▸ **BRIEF**
Look for the word "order" in the records, and copy each line where it appears.

▸ **SOURCE INFORMATION**

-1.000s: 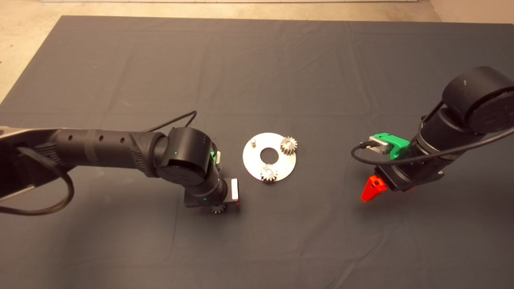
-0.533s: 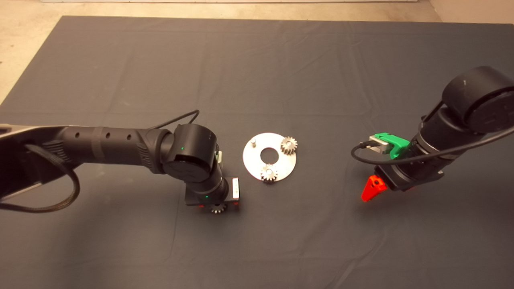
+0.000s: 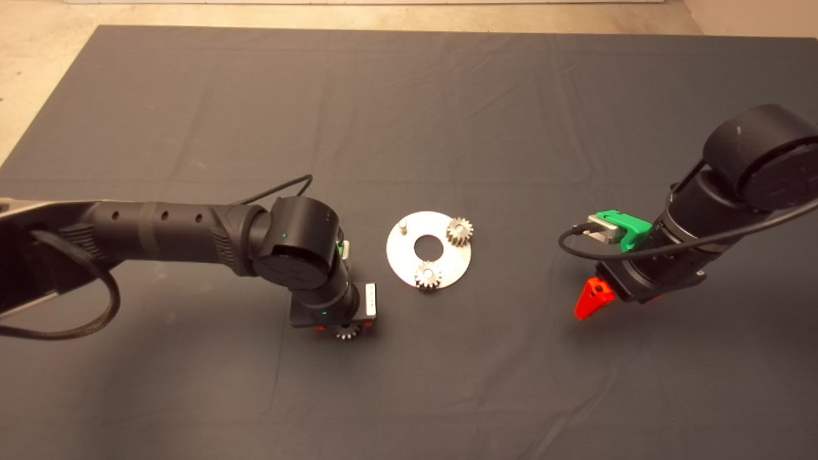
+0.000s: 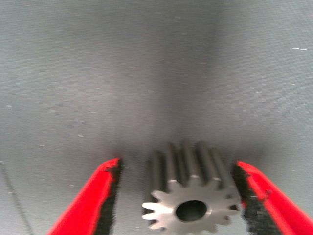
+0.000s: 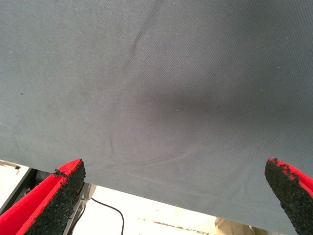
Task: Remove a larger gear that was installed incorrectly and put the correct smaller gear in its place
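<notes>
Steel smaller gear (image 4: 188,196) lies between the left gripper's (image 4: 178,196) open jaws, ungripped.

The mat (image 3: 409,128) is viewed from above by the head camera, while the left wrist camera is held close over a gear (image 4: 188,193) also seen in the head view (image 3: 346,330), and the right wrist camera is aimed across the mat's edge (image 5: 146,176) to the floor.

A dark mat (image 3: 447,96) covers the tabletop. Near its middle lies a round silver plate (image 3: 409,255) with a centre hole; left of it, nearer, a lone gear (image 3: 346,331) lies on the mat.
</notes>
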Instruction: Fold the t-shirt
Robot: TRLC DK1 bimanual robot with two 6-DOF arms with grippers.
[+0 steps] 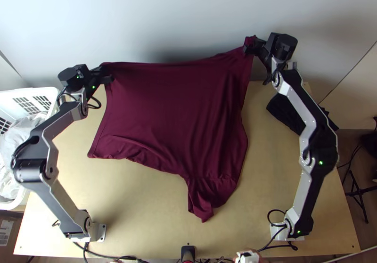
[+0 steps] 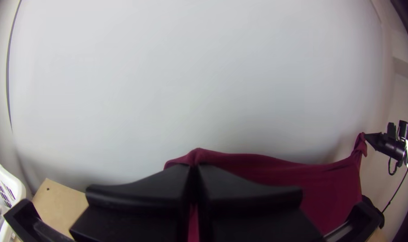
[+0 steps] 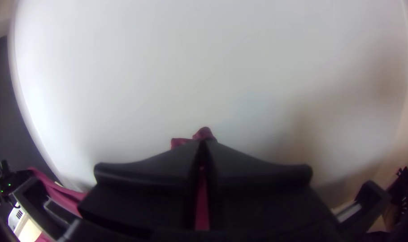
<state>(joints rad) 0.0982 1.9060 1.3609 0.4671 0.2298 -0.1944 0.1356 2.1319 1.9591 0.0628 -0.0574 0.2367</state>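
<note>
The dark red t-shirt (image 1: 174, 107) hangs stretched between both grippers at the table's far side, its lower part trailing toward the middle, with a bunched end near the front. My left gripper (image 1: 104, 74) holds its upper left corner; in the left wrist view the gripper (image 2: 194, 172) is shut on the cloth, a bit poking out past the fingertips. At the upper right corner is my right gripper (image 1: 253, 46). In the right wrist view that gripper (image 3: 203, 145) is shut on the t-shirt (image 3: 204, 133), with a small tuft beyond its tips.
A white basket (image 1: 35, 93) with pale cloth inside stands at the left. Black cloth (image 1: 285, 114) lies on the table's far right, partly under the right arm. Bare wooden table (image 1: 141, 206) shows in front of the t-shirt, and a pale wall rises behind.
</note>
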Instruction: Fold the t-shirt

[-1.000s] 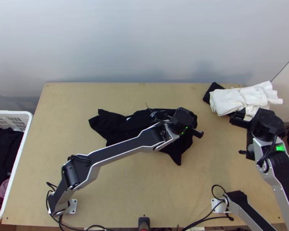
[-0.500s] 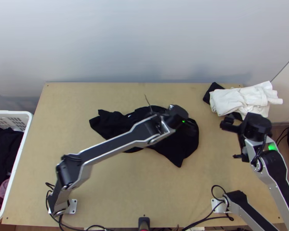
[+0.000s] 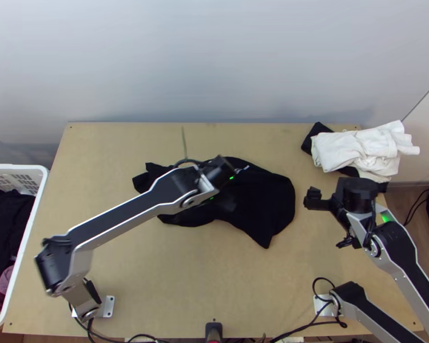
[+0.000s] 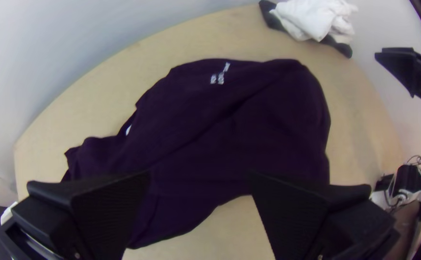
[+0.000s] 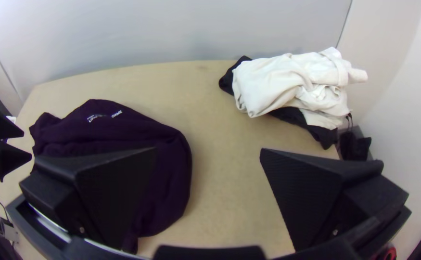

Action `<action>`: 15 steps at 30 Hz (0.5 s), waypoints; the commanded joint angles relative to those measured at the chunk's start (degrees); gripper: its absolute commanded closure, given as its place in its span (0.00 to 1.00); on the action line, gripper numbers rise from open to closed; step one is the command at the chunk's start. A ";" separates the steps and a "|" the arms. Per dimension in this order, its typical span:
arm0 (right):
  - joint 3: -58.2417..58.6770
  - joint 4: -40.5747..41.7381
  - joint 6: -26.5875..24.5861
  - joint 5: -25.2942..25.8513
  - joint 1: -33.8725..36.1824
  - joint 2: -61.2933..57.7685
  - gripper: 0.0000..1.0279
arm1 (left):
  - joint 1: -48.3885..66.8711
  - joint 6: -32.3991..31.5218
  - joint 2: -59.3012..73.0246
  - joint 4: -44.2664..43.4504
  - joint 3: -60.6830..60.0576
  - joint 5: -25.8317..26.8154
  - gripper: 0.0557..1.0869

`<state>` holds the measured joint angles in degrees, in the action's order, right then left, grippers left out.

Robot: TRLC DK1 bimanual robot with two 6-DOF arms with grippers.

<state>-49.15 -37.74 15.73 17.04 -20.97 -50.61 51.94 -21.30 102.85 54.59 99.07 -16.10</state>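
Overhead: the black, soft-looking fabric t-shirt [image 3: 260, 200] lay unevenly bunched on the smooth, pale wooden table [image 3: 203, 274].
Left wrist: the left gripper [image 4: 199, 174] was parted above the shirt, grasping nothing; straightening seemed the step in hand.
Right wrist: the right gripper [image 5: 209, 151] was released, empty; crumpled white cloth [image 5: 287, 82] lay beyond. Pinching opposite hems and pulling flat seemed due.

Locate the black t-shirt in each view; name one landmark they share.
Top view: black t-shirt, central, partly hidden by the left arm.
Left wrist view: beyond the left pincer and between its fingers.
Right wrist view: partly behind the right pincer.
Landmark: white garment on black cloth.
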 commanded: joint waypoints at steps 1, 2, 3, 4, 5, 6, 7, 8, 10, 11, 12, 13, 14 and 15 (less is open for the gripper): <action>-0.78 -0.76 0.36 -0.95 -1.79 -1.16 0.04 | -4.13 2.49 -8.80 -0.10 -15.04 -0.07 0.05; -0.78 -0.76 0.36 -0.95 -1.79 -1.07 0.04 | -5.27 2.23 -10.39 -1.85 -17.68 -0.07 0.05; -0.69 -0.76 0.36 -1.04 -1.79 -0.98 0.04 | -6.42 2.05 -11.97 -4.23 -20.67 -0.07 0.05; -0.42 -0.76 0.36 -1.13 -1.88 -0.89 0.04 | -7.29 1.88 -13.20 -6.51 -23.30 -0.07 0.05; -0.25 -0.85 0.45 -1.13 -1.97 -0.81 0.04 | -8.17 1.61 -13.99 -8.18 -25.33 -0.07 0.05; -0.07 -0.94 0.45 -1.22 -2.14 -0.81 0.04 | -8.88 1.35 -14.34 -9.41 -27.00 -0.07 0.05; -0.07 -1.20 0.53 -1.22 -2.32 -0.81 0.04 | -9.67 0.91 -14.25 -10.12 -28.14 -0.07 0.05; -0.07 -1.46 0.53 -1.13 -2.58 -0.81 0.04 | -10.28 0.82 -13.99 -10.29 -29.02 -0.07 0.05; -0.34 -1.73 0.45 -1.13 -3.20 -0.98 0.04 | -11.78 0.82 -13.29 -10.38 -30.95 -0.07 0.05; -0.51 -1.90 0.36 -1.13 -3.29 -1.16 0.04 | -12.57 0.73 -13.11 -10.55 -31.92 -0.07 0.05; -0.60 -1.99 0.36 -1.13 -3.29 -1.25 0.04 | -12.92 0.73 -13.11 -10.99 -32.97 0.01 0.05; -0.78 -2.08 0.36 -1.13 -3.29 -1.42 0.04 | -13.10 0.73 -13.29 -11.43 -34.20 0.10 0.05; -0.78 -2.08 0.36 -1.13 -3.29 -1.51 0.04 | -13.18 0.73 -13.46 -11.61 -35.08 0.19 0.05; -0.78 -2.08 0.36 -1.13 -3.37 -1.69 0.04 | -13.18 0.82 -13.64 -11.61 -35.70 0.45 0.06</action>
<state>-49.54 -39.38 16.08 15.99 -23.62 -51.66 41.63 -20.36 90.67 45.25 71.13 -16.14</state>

▸ **OUTPUT FOR THIS TASK**
Action `<action>`: 15 steps at 30 Hz (0.5 s), waypoints; the commanded joint angles relative to those measured at the chunk's start (degrees); gripper: its absolute commanded closure, given as its place in its span (0.00 to 1.00); on the action line, gripper numbers rise from open to closed; step one is the command at the chunk's start. A ";" separates the steps and a "|" the arms. Per dimension in this order, its typical span:
`<state>` holds the measured joint angles in degrees, in the action's order, right then left, grippers left out.

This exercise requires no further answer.